Collected material -
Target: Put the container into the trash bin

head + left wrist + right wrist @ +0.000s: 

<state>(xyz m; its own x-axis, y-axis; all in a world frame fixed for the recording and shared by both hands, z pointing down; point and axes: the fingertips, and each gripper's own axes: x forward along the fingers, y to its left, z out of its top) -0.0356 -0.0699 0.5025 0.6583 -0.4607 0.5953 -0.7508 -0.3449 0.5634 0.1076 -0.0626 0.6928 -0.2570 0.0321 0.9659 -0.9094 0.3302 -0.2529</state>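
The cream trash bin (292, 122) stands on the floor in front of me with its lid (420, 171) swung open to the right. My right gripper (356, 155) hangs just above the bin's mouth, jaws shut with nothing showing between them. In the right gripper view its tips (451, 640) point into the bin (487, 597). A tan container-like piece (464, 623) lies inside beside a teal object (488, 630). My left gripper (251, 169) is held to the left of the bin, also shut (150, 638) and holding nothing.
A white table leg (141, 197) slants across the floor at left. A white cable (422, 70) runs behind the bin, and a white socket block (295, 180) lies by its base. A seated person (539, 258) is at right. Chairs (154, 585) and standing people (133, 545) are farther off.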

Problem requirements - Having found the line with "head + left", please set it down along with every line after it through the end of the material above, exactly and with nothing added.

Response for this exercise -
head + left wrist + right wrist @ +0.000s: 

<state>(xyz m; its own x-axis, y-axis; all in a world frame fixed for the recording and shared by both hands, z pointing down; point and axes: the fingertips, and each gripper's own axes: x forward along the fingers, y to its left, z out of its top) -0.0356 -0.0699 0.5025 0.6583 -0.4607 0.5953 -0.7508 -0.3449 0.5634 0.1076 -0.0626 0.6928 -0.2570 0.0321 0.9659 -0.9094 0.3302 -0.2529</state>
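The cream trash bin (292, 122) stands on the floor in front of me with its lid (420, 171) swung open to the right. My right gripper (356, 155) hangs just above the bin's mouth, jaws shut with nothing showing between them. In the right gripper view its tips (451, 640) point into the bin (487, 597). A tan container-like piece (464, 623) lies inside beside a teal object (488, 630). My left gripper (251, 169) is held to the left of the bin, also shut (150, 638) and holding nothing.
A white table leg (141, 197) slants across the floor at left. A white cable (422, 70) runs behind the bin, and a white socket block (295, 180) lies by its base. A seated person (539, 258) is at right. Chairs (154, 585) and standing people (133, 545) are farther off.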

With this, the answer is finished.